We have several types of teeth, all designed for different uses, but they’re all made of the same stuff. On the outside you have enamel. Most of us have heard of this, as it’s what we have to keep in top condition to stop anything nasty getting down into the more sensitive parts of the tooth. Enamel is seriously hard, harder than steel in fact. The Mohs scale is what we use to measure the hardness of a substance, and teeth rate a pretty impressive 5 out of 10 on the scale. That might not sound so amazing, but considering that the substance at the very top of the table is diamond, it’s not half bad. Let’s put this in perspective shall we? Your body is chock full of bones; you’d expect them to be the hardest thing in there wouldn’t you? Wrong! Enamel is the hardest substance in your body: harder than your skull or femur or anything else you'd care to name.

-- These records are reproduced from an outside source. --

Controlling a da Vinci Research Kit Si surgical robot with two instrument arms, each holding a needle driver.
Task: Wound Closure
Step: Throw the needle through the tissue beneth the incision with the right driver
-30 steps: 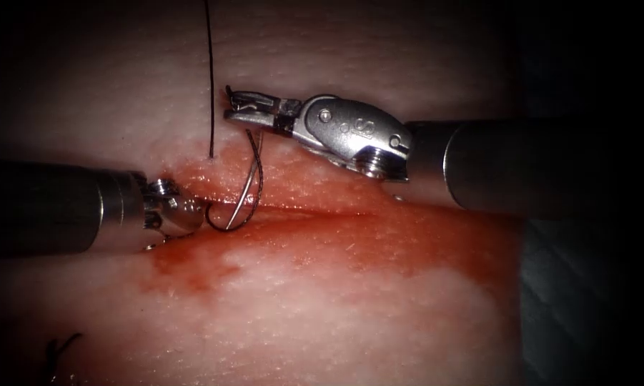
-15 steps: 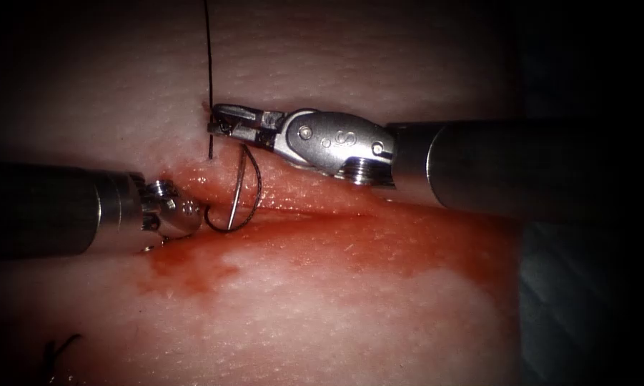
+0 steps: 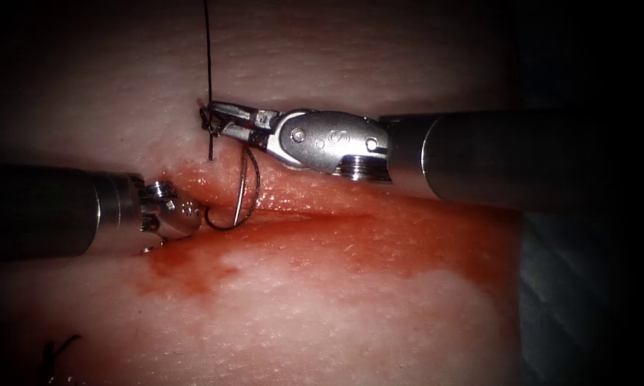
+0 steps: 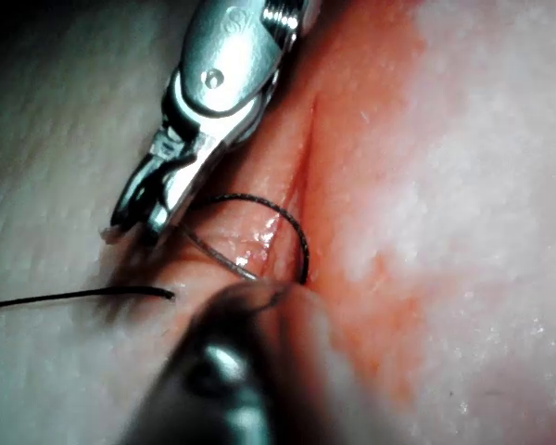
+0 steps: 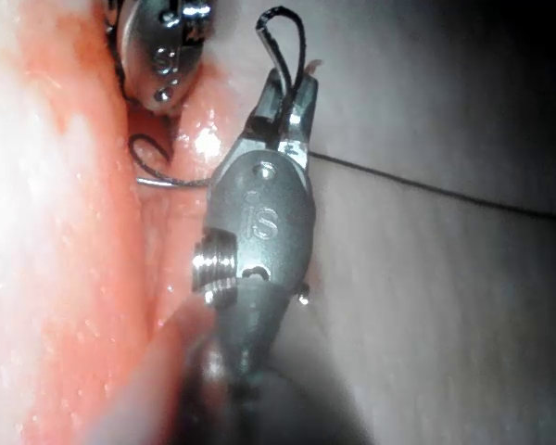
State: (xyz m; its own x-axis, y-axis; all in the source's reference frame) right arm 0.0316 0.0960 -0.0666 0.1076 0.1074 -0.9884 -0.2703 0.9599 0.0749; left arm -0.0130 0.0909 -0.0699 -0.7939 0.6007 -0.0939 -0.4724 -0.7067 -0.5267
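The thin curved steel needle point(image 3: 241, 187) is held near one end by the clenched left claw point(image 3: 196, 218) over the reddened cut point(image 3: 322, 211), apparently free of the pale tissue point(image 3: 336, 307). The dark thread point(image 3: 209, 57) is gripped by the right claw point(image 3: 218, 120); if overtightened, it could tear through.

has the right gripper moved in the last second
Yes. The right gripper has slid left along the tissue, reaching the upright thread; the left gripper stayed put.
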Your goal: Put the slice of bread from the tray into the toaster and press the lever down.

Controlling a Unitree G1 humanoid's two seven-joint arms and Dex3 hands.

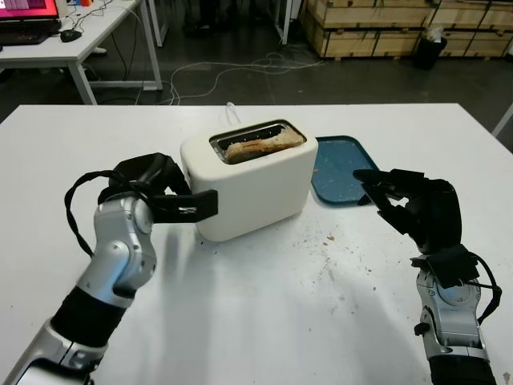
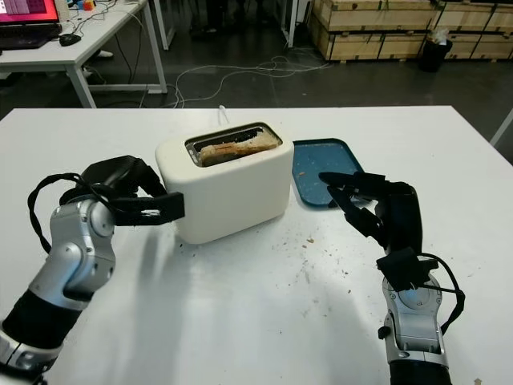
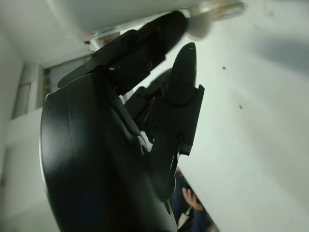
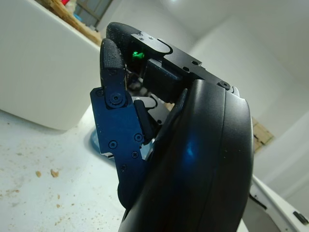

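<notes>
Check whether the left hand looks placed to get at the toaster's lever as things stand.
Probably yes. The left hand is already at the toaster's near end, fingers against its wall, with nothing between them. The lever sits just past the fingertips. The bread is in the slot; the right hand is off by the tray.

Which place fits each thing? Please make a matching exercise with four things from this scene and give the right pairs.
Things:
1. bread
2. tray
3. left hand
4. right hand

Places:
A. over the table, in front of the tray
B. in the toaster slot
C. at the toaster's end
D. on the table, beside the toaster, holding nothing

Pairs: 1-B, 2-D, 3-C, 4-A
</notes>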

Here’s a few things human teeth are harder than:
Enamel is seriously hard, but it's also very brittle. In fact, enamel is almost as brittle as glass! I can hear you scoffing in derision, but hear me out. Enamel is indeed brittle, but if it were as easily broken as glass we’d all have mouthfulls of shattered teeth within a few days. Obviously, teeth are more resistant than a beer bottle thrown against a brick wall, and it turns out that’s down to the way they’re put together. Tooth enamel has a basketweave-like microstructure. What does this mean? This specialised structure prevents cracks that appear in the enamel from spreading throughout the tooth and shattering it. While the enamel is brittle and is frequently cracked, these cracks are localised. Researchers who examined the teeth of the elderly were surprised by how many cracks were present, yet the teeth remained intact. This is thanks to the basketweave microstructure.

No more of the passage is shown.